According to a March 20 story on bloombergquint.com, autonomous trucks could ultimately replace up to 90 percent of human drivers for long-haul loads, the equivalent of 500,000 jobs. The full Bloomberg story can be accessed at https://www.bloombergquint.com/business/self-driving-trucks-could-replace-90-of-long-haul-jobs.
In fact, the story said, the process has already started, with one San Diego company, TuSimple, removing its human “chaperones on an 80-mile stretch between Phoenix and Tucson in December. TuSimple, the story noted, expects to begin deliveries “in large swaths of the country without human drivers by the end of next year.” The company also said fuel consumption had been reduced by up to 10 percent through the autonomous system.
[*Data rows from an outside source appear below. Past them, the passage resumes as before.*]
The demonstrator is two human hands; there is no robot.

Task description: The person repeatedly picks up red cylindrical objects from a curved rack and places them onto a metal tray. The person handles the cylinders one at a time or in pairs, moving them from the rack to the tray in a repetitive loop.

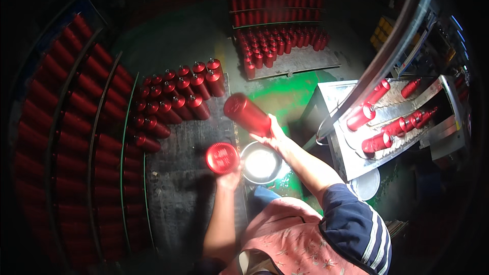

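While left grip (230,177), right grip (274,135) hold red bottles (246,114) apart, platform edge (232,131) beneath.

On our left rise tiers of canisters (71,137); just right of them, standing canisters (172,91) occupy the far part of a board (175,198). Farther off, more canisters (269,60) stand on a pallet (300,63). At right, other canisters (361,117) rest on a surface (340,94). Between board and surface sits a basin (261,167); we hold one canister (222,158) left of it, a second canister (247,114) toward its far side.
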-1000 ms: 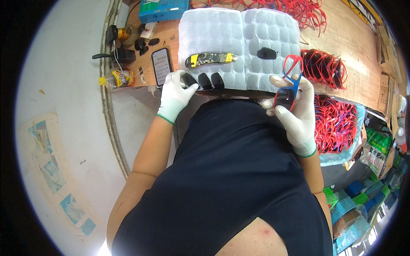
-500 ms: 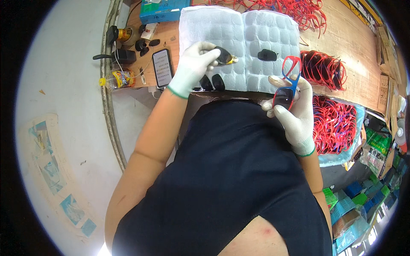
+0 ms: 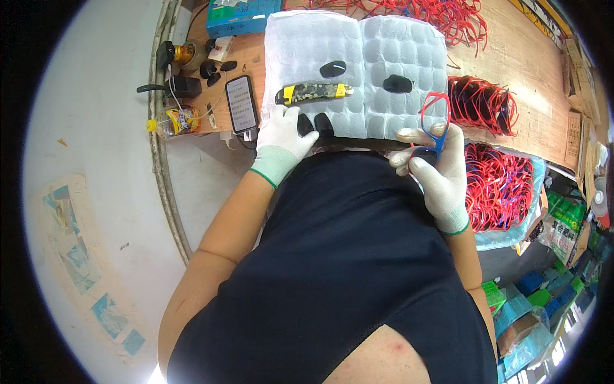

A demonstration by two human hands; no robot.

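One spectacle frame, red and blue [image 3: 439, 137], gripped in gloved right hand [image 3: 442, 182], near right; dark lens [image 3: 425, 153] at its near opening. Gloved left hand [image 3: 281, 142]: thumb and fingertips parted beside two dark lenses [image 3: 323, 125] at near edge of padded white sheet [image 3: 307, 48]; cannot tell whether closed on one. Farther: black-and-yellow utility knife [image 3: 314, 93], loose lens to right [image 3: 398, 84], another loose lens beyond knife [image 3: 332, 69].

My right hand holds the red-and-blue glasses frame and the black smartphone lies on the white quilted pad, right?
No: the head view shows the smartphone on the brown wooden table, not the pad. Your right hand holds the frame.
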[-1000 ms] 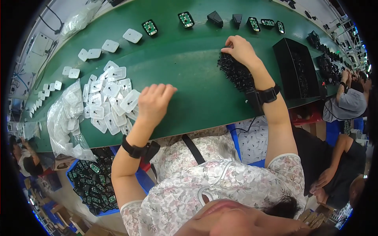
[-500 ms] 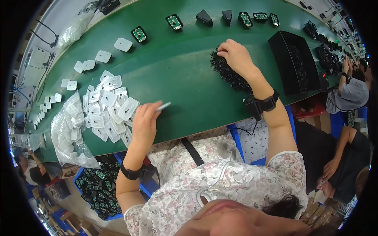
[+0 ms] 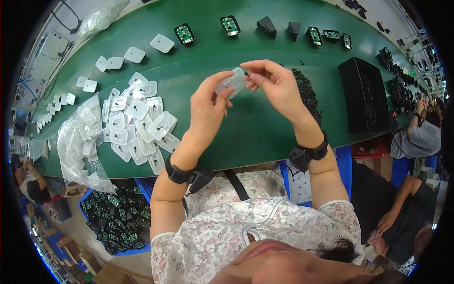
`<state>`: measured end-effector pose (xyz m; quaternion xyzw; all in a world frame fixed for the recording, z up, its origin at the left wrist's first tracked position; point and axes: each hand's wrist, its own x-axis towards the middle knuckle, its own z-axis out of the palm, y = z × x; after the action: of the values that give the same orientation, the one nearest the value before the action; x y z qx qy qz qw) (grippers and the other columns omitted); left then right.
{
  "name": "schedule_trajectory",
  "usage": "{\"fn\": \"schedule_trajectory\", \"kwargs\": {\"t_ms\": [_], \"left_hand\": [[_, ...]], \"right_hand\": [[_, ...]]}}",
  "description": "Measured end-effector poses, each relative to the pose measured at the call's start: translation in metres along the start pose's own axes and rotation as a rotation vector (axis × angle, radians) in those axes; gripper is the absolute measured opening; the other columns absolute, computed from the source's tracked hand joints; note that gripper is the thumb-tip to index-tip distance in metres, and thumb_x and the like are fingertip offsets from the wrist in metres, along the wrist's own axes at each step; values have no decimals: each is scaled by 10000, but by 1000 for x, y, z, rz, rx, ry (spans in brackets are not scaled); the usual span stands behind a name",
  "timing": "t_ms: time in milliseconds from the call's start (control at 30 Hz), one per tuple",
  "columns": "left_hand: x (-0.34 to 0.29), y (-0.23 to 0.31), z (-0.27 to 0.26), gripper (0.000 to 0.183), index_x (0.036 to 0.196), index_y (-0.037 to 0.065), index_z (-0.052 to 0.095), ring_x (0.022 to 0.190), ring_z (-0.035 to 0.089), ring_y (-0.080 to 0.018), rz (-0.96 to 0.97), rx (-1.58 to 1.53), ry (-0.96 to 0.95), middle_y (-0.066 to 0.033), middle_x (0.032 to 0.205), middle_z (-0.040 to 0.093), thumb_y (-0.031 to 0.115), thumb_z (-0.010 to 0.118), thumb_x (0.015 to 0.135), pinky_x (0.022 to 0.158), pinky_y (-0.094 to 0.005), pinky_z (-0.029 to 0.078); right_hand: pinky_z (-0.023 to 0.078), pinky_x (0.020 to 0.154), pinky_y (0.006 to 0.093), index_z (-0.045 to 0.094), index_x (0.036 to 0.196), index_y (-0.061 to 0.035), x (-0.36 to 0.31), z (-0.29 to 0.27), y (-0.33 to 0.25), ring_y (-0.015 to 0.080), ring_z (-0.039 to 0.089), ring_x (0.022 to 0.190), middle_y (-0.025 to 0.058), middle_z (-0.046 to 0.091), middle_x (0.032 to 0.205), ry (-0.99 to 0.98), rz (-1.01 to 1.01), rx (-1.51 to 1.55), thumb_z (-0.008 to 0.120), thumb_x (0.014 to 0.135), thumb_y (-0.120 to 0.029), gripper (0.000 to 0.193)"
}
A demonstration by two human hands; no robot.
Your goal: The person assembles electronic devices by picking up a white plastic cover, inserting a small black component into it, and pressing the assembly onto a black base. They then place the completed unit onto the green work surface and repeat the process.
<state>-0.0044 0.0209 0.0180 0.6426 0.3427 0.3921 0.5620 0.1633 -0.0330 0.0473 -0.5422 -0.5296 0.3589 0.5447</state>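
In front of me, above the green table, my left hand point(image 3: 207, 105) grips a translucent white plastic cover point(image 3: 236, 81) between thumb and fingers. My right hand point(image 3: 280, 90) is at the cover's right edge, its fingertips pinched on a small black part point(image 3: 246, 74) whose shape is mostly hidden. To the right of that hand lies a heap of small black parts point(image 3: 308, 94). A pile of similar white covers point(image 3: 138, 110), several with a black piece in the middle, spreads to the left of my left hand.
Along the far side runs a row of white covers point(image 3: 162, 43), black housings with green circuit boards point(image 3: 230, 26) and dark wedge-shaped housings point(image 3: 266, 27). A black box point(image 3: 353, 99) stands right, a clear plastic bag point(image 3: 78, 142) left. Below sits a blue bin of circuit boards point(image 3: 116, 215). Other people work nearby.
My right hand has left the black heap and come left to the cover. My left hand has raised the cover up and to the right, so both hands now meet at it.
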Motion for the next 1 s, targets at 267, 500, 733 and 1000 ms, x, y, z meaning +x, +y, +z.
{"fn": "schedule_trajectory", "kwargs": {"t_ms": [267,500,733,1000], "left_hand": [[-2,-6,1,165,980,38,610,539,570,-105,264,153,15,-62,841,578,-39,576,838,444,-225,436],[-8,7,-2,80,970,-4,571,477,554,-93,-191,-234,-55,-71,757,598,27,549,899,406,-215,411],[-9,9,1,160,1055,-35,524,665,630,-149,-147,-473,-49,-113,870,613,12,538,903,583,-235,514],[-10,1,2,128,1008,-67,525,789,633,-149,-205,-486,-67,-104,944,615,-5,544,898,758,-257,513]], "right_hand": [[469,674,234,555,1003,2,-7,20,3,107,566,752,44,586,898,-47,49,-18,585,868,-4,138],[467,570,278,612,866,-11,-12,20,10,176,570,707,99,574,848,52,-396,-433,666,748,57,146],[440,536,272,608,843,-21,-13,16,3,159,550,672,76,554,807,56,-441,-629,694,741,9,137],[367,541,211,581,791,-22,-15,23,10,63,430,609,2,495,774,119,-76,-244,643,815,-37,68]]}}
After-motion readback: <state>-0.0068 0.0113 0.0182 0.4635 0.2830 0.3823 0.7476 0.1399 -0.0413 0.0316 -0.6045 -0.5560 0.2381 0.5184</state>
Bloomberg cited a study out of the University of Michigan that said robotics could eventually replace upwards of 90 percent of human drivers in the domestic long-haul trucking industry, noting that engineers are focusing on long-haul loads via interstates that have “almost no complexity save for a slow curve or an E-ZPass lane.” Such routes, the story said, are some of the “simpler challenges.”
It went on to say that the biggest challenge would likely be infrastructure, noting that the “short trip from a factory or distribution center to an interstate is usually far more complicated than the next several hundred miles.” And, it said, the same holds true when the truck exits the interstate.
Possible solutions include transfer stations at either end of the route, with human drivers handling the first leg of the trip. Autonomous trucks would take the middle portion, and the delivery would be made by a human driver after transferring the load at the route-end station.
Looking at raw numbers, Bloomberg said there are currently approximately 3.3 million truck drivers in the country, but the story noted many do not stay in the industry for an extended time. It also pointed out that long-haul jobs can be among the “lowest-paid gigs.” Long-haul drivers can be on the road some 300 days a year, making around $47,000.
The long-haul workforce, the story said, “tends to turn over entirely every 12 months or so,” and, according to the American Trucking Associations, currently “the industry is short about 61,000 drivers.”The story addressed hurdles such as weather zones and other variables, but it noted that the shortage of truck drivers in the United States is at the point where “American trucking companies are trying to import drivers to ease what has become one of the most acute bottlenecks of the supply chain crisis.” And lobbyists are seeking to lower the minimum age for interstate drivers to 18 from 21.